Task requirements = Exclude all pictures. Then restate, word for word, the entries from the first line through the line that contains "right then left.".

(Dataset excerpts)
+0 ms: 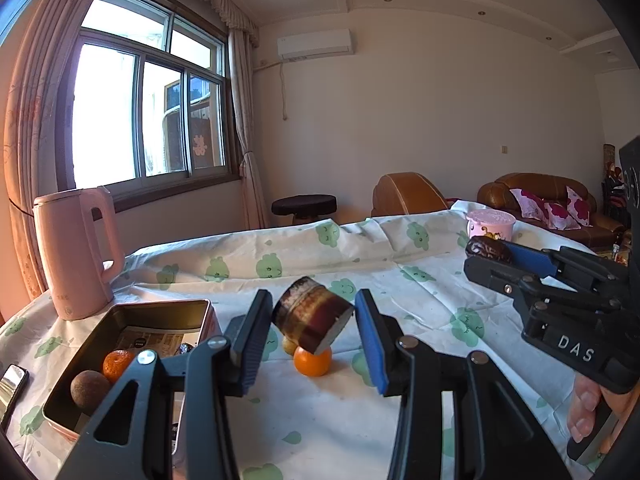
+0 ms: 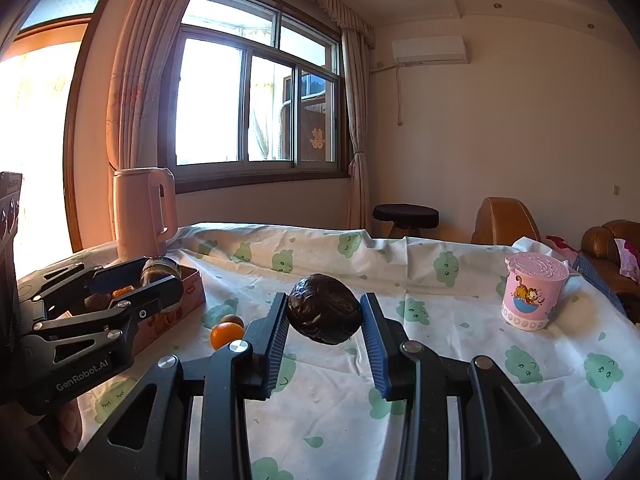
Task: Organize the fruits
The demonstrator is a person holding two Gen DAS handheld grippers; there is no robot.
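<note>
The left tool (image 1: 314,320) is pinching a short brown cylinder (image 1: 312,314); the right tool (image 2: 325,312) is pinching a dark wrinkled fruit (image 2: 325,309). Both should be lowering fully into the tin box (image 1: 92,338) before releasing, avoiding the mandarin (image 1: 117,364).

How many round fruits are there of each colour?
Orange fruit: 2
Brown fruit: 1
Dark wrinkled fruit: 1
Yellowish fruit: 1
Total: 5, not counting an unclear dark shape in the tin.

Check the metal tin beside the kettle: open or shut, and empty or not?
Open and not empty. The tin has no lid on; inside lie a mandarin, a brown round fruit and printed paper.
</note>
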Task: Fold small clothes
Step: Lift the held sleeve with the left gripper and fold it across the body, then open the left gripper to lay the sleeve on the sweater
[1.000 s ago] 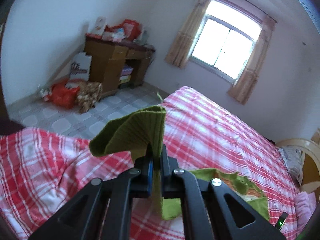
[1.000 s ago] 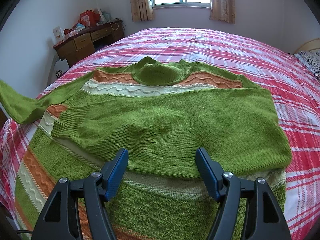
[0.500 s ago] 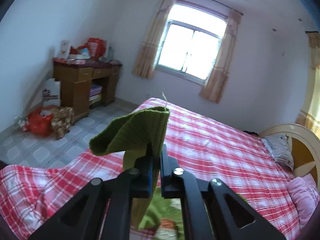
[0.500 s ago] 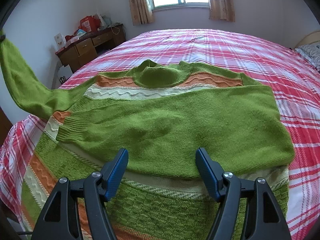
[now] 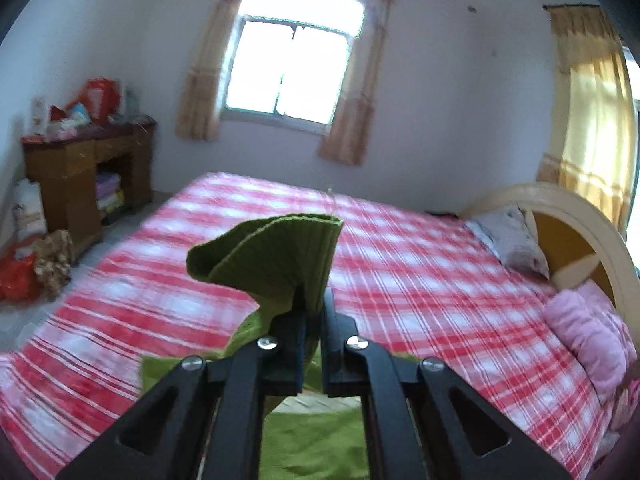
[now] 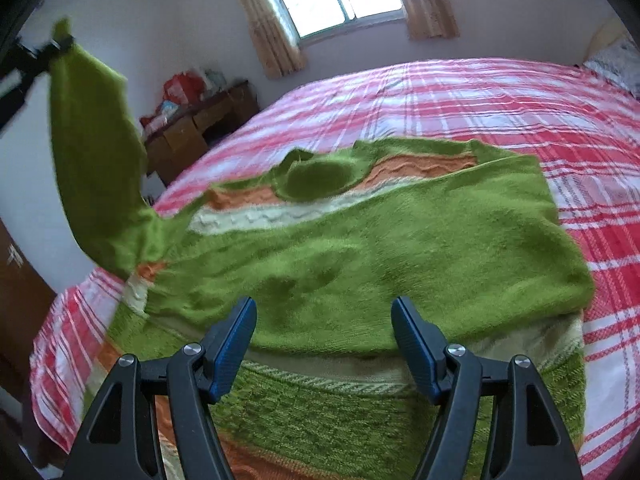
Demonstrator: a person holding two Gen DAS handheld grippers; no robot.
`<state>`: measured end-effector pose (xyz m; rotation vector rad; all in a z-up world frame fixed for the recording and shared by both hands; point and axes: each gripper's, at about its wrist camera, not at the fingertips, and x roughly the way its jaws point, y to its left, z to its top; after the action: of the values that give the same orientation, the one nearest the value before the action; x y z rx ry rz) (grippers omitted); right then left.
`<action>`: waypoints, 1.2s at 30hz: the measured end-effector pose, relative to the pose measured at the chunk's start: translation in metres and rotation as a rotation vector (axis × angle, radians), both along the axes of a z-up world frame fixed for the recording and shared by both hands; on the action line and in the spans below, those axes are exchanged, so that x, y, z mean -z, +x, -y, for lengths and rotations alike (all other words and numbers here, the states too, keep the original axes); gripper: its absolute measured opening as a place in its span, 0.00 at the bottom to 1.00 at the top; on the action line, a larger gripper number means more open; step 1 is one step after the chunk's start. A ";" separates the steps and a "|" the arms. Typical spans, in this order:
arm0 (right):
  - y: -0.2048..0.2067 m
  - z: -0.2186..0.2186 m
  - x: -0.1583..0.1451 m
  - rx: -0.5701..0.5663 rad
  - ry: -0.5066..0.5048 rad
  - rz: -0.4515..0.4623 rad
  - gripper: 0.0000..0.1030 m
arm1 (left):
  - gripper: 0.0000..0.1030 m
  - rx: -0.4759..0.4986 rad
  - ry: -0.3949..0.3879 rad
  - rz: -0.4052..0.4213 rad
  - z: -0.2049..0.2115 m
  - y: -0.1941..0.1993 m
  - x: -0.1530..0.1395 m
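A green knit sweater (image 6: 360,248) with orange and cream stripes lies flat on the red plaid bed (image 6: 500,96), its right sleeve folded across the chest. My left gripper (image 5: 312,316) is shut on the ribbed cuff of the left sleeve (image 5: 276,256) and holds it high above the bed. In the right wrist view that sleeve (image 6: 96,168) hangs raised at the far left, with the left gripper (image 6: 60,46) at its top. My right gripper (image 6: 324,344) is open and empty, hovering over the sweater's lower body.
A wooden desk (image 5: 84,176) with clutter stands by the left wall, with bags on the floor (image 5: 36,272). A window (image 5: 292,68) is on the far wall. A headboard (image 5: 560,232) and pillows (image 5: 512,240) are at the right.
My left gripper has lifted the sleeve cuff higher and swung it rightward over the bed. The sleeve now hangs upright. My right gripper stays open in place.
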<state>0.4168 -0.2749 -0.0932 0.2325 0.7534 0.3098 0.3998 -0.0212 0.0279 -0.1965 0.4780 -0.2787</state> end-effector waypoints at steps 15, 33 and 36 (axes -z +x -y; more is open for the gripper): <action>-0.018 0.053 -0.008 0.205 0.264 0.130 0.81 | 0.75 0.109 0.231 -0.153 0.092 -0.018 0.092; -0.003 0.051 0.005 0.155 0.256 0.028 0.80 | 0.92 -0.315 0.472 -0.304 -0.066 -0.022 0.164; -0.002 0.049 0.007 0.146 0.246 0.015 0.80 | 0.99 -0.350 0.480 -0.303 -0.069 -0.012 0.165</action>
<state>0.4148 -0.3238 -0.0997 0.5147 0.6786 0.2652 0.3878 0.0480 -0.1374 0.1505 0.7835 0.2155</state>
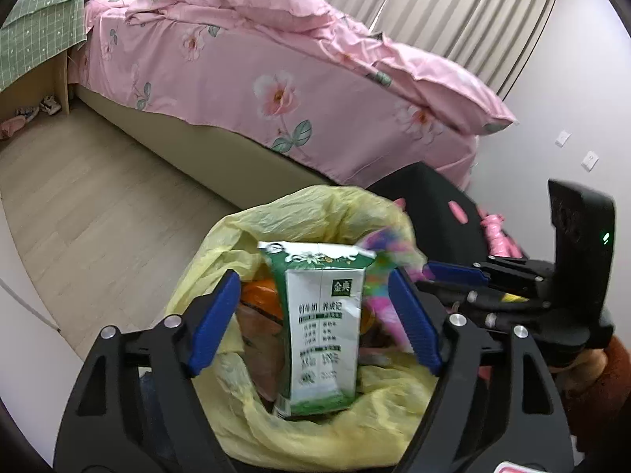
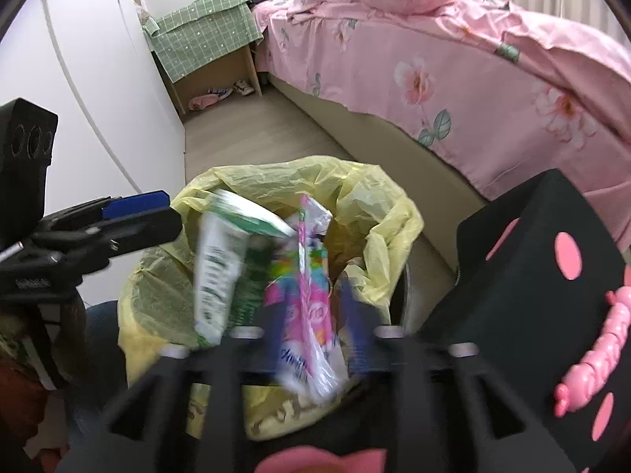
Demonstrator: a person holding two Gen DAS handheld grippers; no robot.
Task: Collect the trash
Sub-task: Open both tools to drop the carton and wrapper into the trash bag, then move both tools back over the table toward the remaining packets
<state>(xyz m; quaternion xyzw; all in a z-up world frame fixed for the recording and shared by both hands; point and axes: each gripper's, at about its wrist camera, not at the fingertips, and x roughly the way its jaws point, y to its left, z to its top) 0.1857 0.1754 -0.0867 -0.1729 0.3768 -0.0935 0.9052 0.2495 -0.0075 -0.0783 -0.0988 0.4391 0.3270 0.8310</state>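
Observation:
A green and white milk carton [image 1: 321, 327] stands upright over the yellow-bag-lined bin [image 1: 315, 213]. My left gripper [image 1: 313, 280] is open around it, with a gap between each blue pad and the carton. In the right wrist view a pink, colourful wrapper [image 2: 309, 295] hangs blurred between the fingers of my right gripper [image 2: 311, 303], which is open; the pads do not press on it. The carton [image 2: 215, 276] leans beside the wrapper above the bin [image 2: 378, 213]. The left gripper [image 2: 165, 213] comes in from the left. The right gripper [image 1: 434, 272] shows at the right of the left wrist view.
A bed [image 1: 244, 79] with a pink floral cover runs along behind the bin. A black box with pink dots [image 2: 532, 276] stands close on the right with a pink toy [image 2: 591, 347] on it. A bedside table under a green cloth [image 2: 205, 39] and white wardrobe doors [image 2: 98, 79] are at the left.

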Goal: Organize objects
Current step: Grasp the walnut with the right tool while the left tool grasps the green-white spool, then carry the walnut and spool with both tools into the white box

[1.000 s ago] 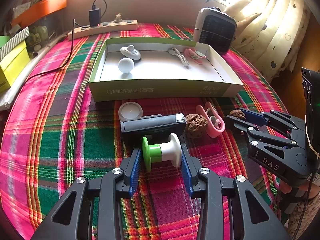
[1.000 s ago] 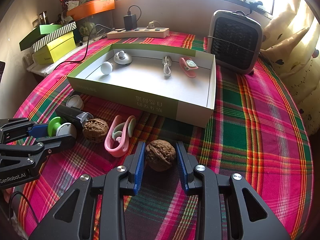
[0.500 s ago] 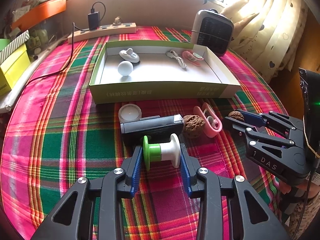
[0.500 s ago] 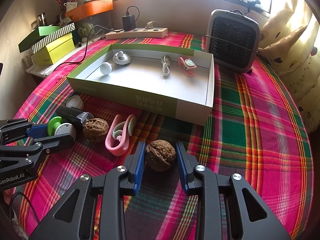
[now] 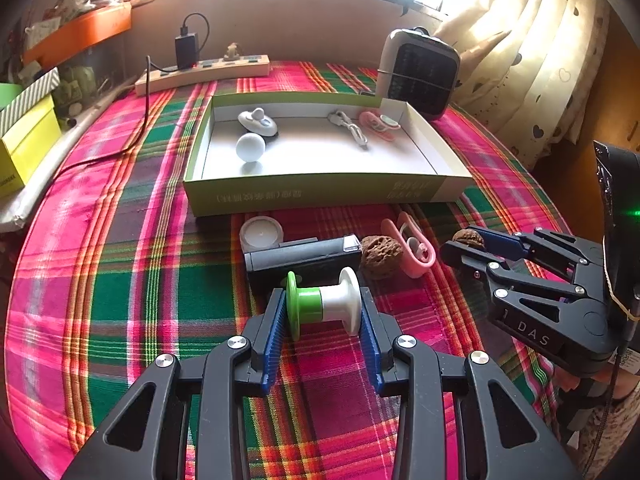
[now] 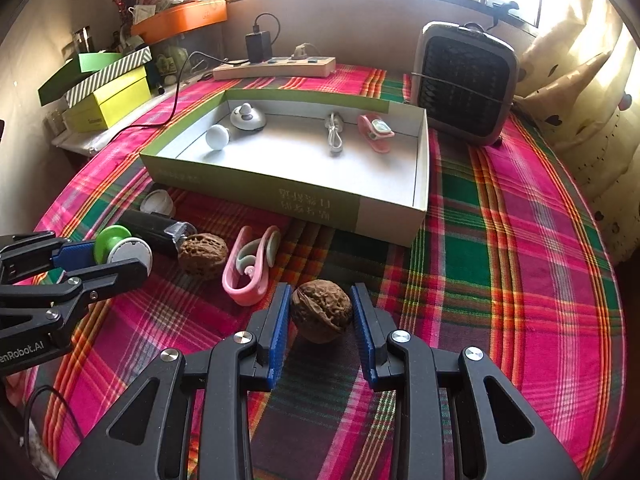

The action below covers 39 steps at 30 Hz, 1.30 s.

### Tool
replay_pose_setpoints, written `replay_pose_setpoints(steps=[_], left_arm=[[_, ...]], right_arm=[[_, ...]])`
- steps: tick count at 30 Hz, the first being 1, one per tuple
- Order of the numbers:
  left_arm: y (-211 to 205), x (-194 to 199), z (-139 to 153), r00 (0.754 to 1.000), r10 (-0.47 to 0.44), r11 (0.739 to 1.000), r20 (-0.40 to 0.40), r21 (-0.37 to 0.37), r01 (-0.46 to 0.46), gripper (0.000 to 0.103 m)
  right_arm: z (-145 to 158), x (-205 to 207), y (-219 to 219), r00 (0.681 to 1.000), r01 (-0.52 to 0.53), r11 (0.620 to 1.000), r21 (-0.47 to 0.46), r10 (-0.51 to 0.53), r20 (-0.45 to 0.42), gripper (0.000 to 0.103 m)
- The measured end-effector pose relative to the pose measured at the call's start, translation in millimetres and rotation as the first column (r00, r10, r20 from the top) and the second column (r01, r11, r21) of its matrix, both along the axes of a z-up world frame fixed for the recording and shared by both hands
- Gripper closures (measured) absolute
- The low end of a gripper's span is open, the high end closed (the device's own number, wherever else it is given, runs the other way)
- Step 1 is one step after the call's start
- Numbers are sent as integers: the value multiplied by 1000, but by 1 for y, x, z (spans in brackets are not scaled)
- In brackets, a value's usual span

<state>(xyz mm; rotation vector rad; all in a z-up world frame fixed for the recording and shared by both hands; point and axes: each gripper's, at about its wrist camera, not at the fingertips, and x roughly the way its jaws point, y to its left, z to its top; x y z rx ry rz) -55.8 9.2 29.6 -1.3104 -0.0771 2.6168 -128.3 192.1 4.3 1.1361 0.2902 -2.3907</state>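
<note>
Two wrinkled brown walnuts [image 6: 320, 310] [image 6: 202, 253], two pink plastic clips [image 6: 251, 266] [image 6: 375, 131], one green-and-white spool [image 5: 323, 305], one shallow cardboard tray [image 6: 256, 190].

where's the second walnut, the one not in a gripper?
In the right wrist view, the loose walnut lies on the cloth left of centre, between the black torch and the pink clip.

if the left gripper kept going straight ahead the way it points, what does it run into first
Probably the dark grey rectangular device lying crosswise just beyond the green-and-white plastic spool held in the left gripper; the spool would touch it first. Behind it stands the green cardboard tray. Depth is uncertain.
</note>
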Motion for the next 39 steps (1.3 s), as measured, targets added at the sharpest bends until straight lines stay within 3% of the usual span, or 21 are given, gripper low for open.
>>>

The completed task =
+0 ms: 
+0 ms: 
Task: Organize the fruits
The demonstrator is a person holding two Gen DAS handheld grippers; there is no robot.
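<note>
The left tool (image 1: 314,320) is pinching a short brown cylinder (image 1: 312,314); the right tool (image 2: 325,312) is pinching a dark wrinkled fruit (image 2: 325,309). Both should be lowering fully into the tin box (image 1: 92,338) before releasing, avoiding the mandarin (image 1: 117,364).

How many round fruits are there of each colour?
Orange fruit: 2
Brown fruit: 1
Dark wrinkled fruit: 1
Yellowish fruit: 1
Total: 5, not counting an unclear dark shape in the tin.

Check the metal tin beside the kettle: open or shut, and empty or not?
Open and not empty. The tin has no lid on; inside lie a mandarin, a brown round fruit and printed paper.
</note>
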Task: Fold small clothes
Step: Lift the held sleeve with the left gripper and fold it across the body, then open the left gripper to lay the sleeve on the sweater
[1.000 s ago] 
[1.000 s ago] 
[0.500 s ago] 
[0.500 s ago] 
[now] 
[now] 
Demonstrator: a person holding two Gen DAS handheld grippers; no robot.
`<state>`: measured end-effector pose (xyz m; rotation vector rad; all in a z-up world frame fixed for the recording and shared by both hands; point and axes: each gripper's, at about its wrist camera, not at the fingertips, and x roughly the way its jaws point, y to its left, z to its top; after the action: of the values that give the same orientation, the one nearest the value before the action; x y z rx ry rz) (grippers omitted); right then left.

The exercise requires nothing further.